▸ Data extract
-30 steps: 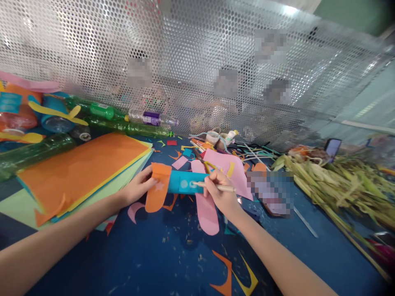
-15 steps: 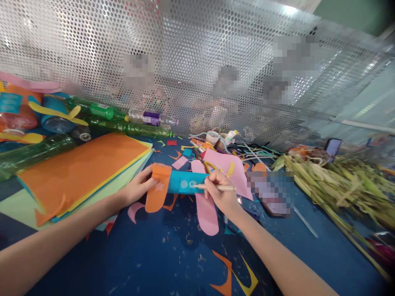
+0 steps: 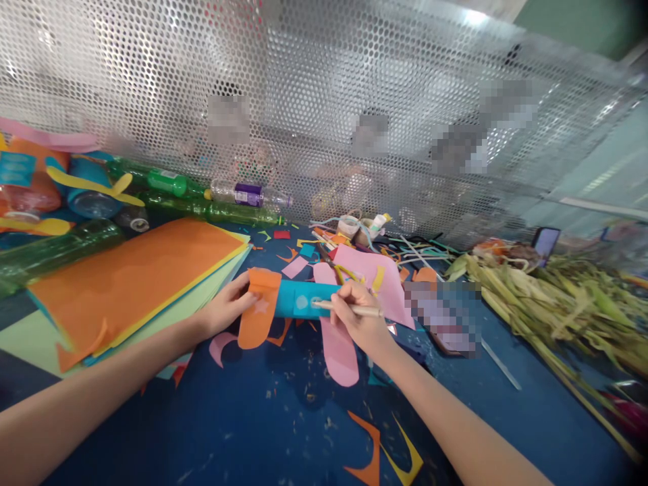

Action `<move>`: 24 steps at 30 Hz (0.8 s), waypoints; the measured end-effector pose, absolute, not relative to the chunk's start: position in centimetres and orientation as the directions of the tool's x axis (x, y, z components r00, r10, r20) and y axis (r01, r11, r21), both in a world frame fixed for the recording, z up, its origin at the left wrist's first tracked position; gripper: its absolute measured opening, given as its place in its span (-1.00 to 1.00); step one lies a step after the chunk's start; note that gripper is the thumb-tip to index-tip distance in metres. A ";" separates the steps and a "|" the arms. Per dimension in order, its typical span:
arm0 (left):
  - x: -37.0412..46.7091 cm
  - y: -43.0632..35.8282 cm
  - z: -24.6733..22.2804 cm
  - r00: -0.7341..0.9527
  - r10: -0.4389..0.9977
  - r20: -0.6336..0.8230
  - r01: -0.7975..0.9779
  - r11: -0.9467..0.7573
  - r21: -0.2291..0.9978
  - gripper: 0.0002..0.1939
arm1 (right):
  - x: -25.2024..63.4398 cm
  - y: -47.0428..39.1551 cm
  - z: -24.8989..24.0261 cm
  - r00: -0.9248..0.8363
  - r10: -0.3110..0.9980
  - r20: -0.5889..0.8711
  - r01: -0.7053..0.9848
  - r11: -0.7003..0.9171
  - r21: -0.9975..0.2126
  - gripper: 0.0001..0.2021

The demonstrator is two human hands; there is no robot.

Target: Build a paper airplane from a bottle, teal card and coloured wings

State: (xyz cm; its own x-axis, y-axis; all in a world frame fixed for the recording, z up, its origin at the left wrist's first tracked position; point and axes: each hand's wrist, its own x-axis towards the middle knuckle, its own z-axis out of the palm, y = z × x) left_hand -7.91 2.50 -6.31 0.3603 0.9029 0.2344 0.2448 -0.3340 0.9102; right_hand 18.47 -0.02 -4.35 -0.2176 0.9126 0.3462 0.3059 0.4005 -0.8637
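Observation:
A blue paper strip (image 3: 288,297) with pale round marks lies across the middle, with an orange rounded piece (image 3: 258,324) at its left end and a pink rounded piece (image 3: 340,354) crossing its right part. My left hand (image 3: 230,305) is closed on the left edge of the orange piece, which bears a pale star. In my right hand (image 3: 357,310) is a light-coloured pen (image 3: 367,310), gripped between the fingers, its tip on the second round mark.
Stacked coloured paper (image 3: 142,277) and plastic bottles (image 3: 243,214) are at left. Scissors (image 3: 349,272), pink paper (image 3: 399,297) and a phone (image 3: 445,320) lie beyond my right hand. Corn husks (image 3: 547,304) cover the far right. Paper scraps (image 3: 372,445) lie in front.
My right hand and the pen have shifted slightly left, and the second round mark looks more filled in. My left hand has stayed still.

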 end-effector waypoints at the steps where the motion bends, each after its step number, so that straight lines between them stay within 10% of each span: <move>1: -7.9 2.5 -6.3 0.360 0.903 0.234 0.247 -0.334 0.910 -0.56 | 18.4 -0.1 -4.3 -0.214 0.916 0.340 0.311 0.394 -0.865 -0.74; 24: -8.0 2.5 -6.2 0.385 0.898 0.215 0.252 -0.326 0.911 -0.53 | 18.7 0.2 -4.5 -0.186 0.903 0.386 0.305 0.427 -0.851 -0.73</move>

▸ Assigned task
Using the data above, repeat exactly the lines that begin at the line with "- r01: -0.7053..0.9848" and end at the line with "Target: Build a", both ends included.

▸ Result below
  - r01: -0.7053..0.9848
  - r11: -0.7003..0.9171
  - r21: -0.9975..0.2126
  - gripper: 0.0001..0.2021

The demonstrator is two human hands; there is no robot.

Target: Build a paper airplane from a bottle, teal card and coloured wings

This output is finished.